▶ **Task description**: Copy exactly the lines of the material below that run from the one containing "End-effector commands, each" through the one containing "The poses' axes". Copy no other lines.

▶ **Data below**:
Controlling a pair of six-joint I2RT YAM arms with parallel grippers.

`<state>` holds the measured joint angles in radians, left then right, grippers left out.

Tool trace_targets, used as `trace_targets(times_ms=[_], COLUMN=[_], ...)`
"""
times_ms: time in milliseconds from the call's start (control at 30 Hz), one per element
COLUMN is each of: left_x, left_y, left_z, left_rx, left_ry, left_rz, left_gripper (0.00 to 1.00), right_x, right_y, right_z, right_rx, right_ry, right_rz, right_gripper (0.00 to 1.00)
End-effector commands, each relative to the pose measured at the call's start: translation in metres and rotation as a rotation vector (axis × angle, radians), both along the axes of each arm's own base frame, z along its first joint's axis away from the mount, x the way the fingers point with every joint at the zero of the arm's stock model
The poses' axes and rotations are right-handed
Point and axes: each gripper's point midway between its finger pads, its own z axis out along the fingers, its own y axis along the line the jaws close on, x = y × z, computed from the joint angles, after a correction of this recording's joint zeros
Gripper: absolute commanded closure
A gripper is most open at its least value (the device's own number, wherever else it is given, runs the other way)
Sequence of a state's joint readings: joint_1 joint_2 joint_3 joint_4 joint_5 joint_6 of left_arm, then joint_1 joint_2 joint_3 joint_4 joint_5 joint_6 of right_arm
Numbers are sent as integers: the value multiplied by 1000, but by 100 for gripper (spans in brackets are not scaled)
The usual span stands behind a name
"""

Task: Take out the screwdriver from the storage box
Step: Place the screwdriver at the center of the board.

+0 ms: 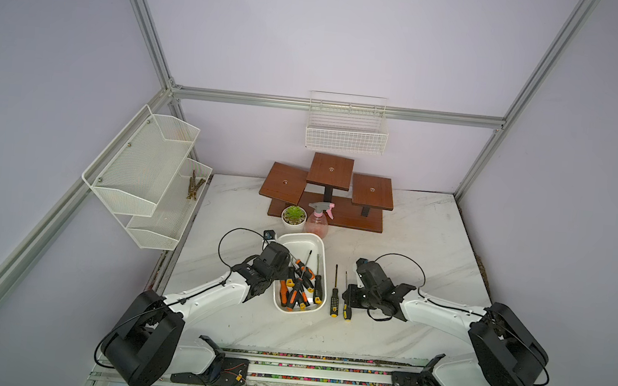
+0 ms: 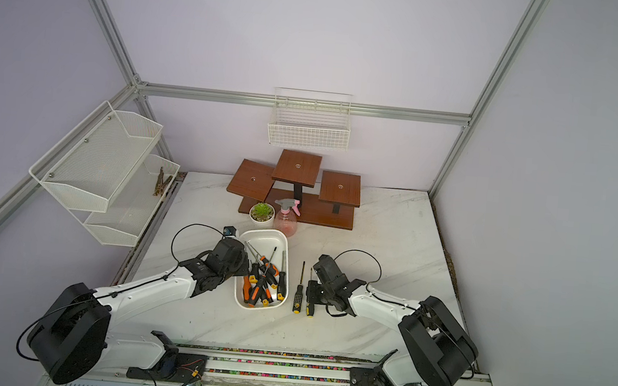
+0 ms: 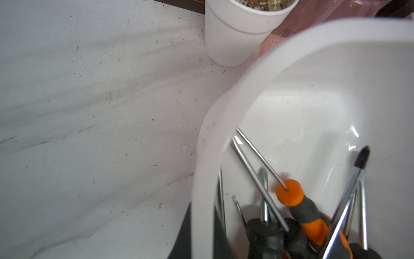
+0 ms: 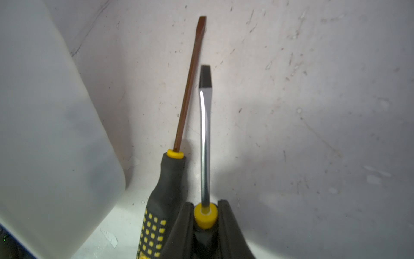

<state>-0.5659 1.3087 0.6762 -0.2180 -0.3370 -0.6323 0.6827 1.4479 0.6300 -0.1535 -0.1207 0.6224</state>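
The white storage box sits mid-table and holds several orange-and-black screwdrivers. My left gripper is shut on the box's left wall, with one finger inside and one outside. Right of the box, my right gripper is shut on the yellow collar of a black-and-yellow screwdriver, low by the tabletop with its flat tip pointing away. A second black-and-yellow screwdriver lies on the table between it and the box.
A potted succulent and a pink spray bottle stand just behind the box. A wooden tiered stand is farther back. A wire basket hangs on the back wall, and mesh shelves on the left.
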Motion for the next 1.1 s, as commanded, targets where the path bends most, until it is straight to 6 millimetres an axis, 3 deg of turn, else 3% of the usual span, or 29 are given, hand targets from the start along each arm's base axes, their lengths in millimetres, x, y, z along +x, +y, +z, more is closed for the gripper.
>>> trace_targets(times_ms=[0, 400, 767, 933, 1067], left_x=[7, 8, 8, 8, 9], left_y=[-1, -2, -1, -2, -3], left_z=[14, 17, 19, 20, 19], left_rx=[-2, 0, 5, 9, 11], left_ry=[-61, -65, -65, -63, -60], left_rz=[0, -3, -5, -7, -10], left_gripper=[100, 100, 100, 100, 100], right_x=[9, 10, 12, 12, 13], right_y=[6, 3, 5, 10, 17], right_z=[6, 4, 6, 25, 55], right_rx=[26, 35, 49, 82, 118], right_ry=[-16, -7, -5, -40, -90], right_rz=[1, -13, -7, 30, 66], right_gripper=[94, 68, 66, 64, 63])
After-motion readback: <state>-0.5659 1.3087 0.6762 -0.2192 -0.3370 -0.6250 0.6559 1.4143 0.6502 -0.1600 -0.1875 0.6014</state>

▶ **Response area**:
End-effector commands, each relative to the pose measured at the call's start: translation in metres and rotation as a rotation vector (axis × angle, radians), both along the axes of each arm's own base frame, z along its first joint's axis away from the mount, x the way the fingers point with every joint at the zero of the arm's stock model
The poses' axes and rotations are right-handed

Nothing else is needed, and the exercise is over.